Kroh U F
Abteilung für Anästhesie und Intensivtherapie, Klinikum der Philipps-Universität Marburg, Germany.
New Horiz. 1995 Nov;3(4):748-59.
Patients with acute renal failure are commonly treated by continuous renal replacement therapies. To understand drug disposition in multiple organ failure patients, the pharmacokinetics of 18 drugs were evaluated in 243 patients. Continuous hemofiltration served as a model for constant elimination rates. In addition, the elimination of drugs was investigated during extracorporeal lung support. The dosage of 11 of 15 drugs had to be reduced as a result of these kinetic studies. Wide variability in volumes of distribution, clearances, and the extrarenal fractions of elimination were detected. There was a close correlation of the latter with Acute Physiology and Chronic Health Evaluation II scores of illness severity. A new algorithm was developed for primary estimates of drug dosage during hemofiltration and other organ support systems. Two in vitro studies confirmed the clinical results on drug sieving and provided important information on adsorption to membranes. A clinical validation study of the algorithm improved drug dosage. A simplified therapeutic drug monitoring approach is given.

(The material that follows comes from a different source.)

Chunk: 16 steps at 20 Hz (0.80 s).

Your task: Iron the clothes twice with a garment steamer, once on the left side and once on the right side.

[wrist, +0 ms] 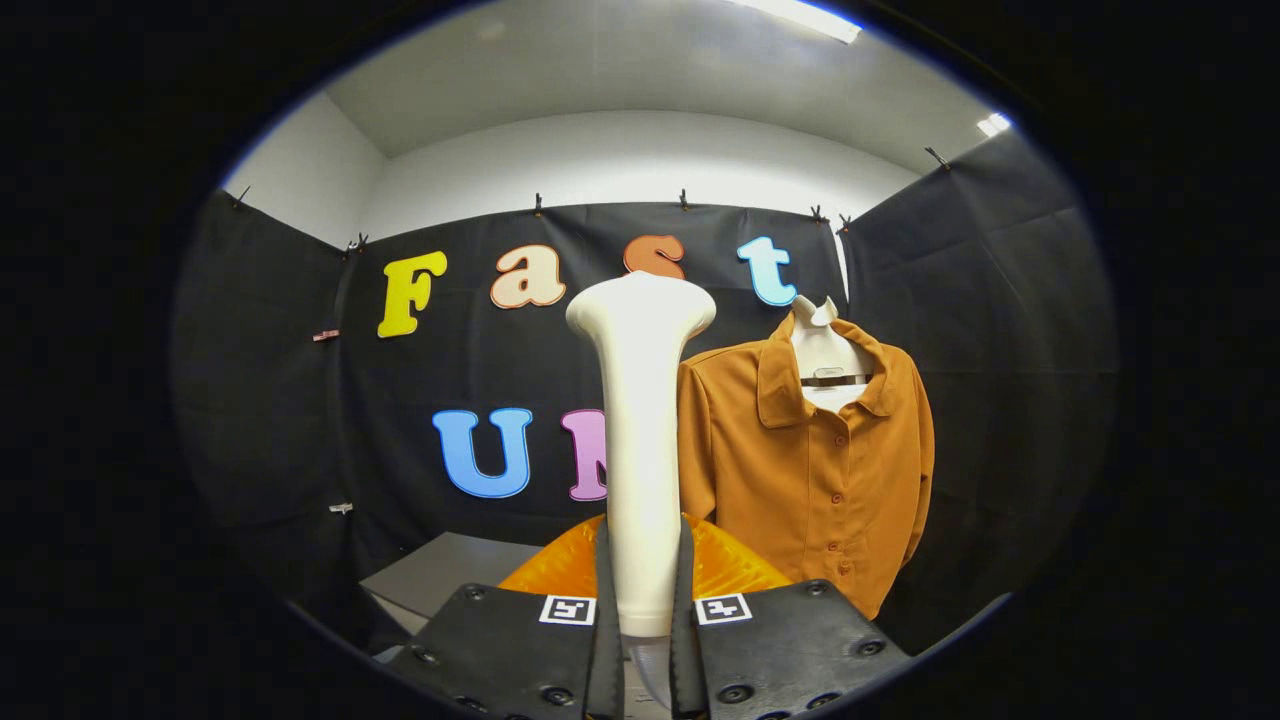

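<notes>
Gripper view. The gripper [643, 610] holds a steamer [640, 440] upright, its two black jaws closed on the lower part of the handle, one pressing each side. The steamer is cream-white, smooth and matt: a long, slightly tapering handle rising from between the jaws and flaring at the top into a broad, rounded head. Below the grip the handle ends in a grey, narrower tip. Each jaw carries a small square black-and-white marker [567, 610] on its flat, bolted plate.

Beyond the jaws and to their right hangs a shirt [815, 470], rust-orange, of smooth woven cloth with soft vertical folds, a turned-down collar and a row of matching buttons down the front. It sits on a white hanger form [822, 350] showing at the open neck. Just behind the jaws lies an orange, ribbed, glossy rounded object [735, 570]; to the left of it, a grey tabletop [440, 575].
</notes>
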### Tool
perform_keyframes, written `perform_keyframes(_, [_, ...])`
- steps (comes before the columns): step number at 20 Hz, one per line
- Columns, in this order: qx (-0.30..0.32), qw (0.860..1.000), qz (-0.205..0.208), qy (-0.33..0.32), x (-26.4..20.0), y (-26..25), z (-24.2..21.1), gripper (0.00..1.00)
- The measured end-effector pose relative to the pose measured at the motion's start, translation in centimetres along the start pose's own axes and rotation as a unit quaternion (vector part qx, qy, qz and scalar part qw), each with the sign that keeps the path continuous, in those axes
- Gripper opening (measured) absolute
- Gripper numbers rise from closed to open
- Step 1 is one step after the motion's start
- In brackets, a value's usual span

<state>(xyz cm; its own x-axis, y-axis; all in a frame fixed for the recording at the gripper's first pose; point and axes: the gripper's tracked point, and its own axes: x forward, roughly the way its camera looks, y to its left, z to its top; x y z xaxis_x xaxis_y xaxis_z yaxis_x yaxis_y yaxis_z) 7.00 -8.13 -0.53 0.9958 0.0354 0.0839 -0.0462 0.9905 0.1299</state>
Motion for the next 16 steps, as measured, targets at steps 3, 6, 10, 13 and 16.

急性肾衰竭患者通常采用连续性肾脏替代疗法进行治疗。为了解多器官功能衰竭患者的药物处置情况,对243例患者的18种药物的药代动力学进行了评估。持续性血液滤过作为恒定清除率的模型。此外,还研究了体外肺支持期间药物的清除情况。这些动力学研究结果显示,15种药物中有11种的剂量必须减少。检测到分布容积、清除率和肾外清除分数存在很大差异。后者与急性生理学与慢性健康状况评分II(APACHE II)疾病严重程度评分密切相关。开发了一种新算法,用于血液滤过和其他器官支持系统期间药物剂量的初步估算。两项体外研究证实了药物筛分的临床结果,并提供了关于膜吸附的重要信息。该算法的临床验证研究改善了药物剂量。给出了一种简化的治疗药物监测方法。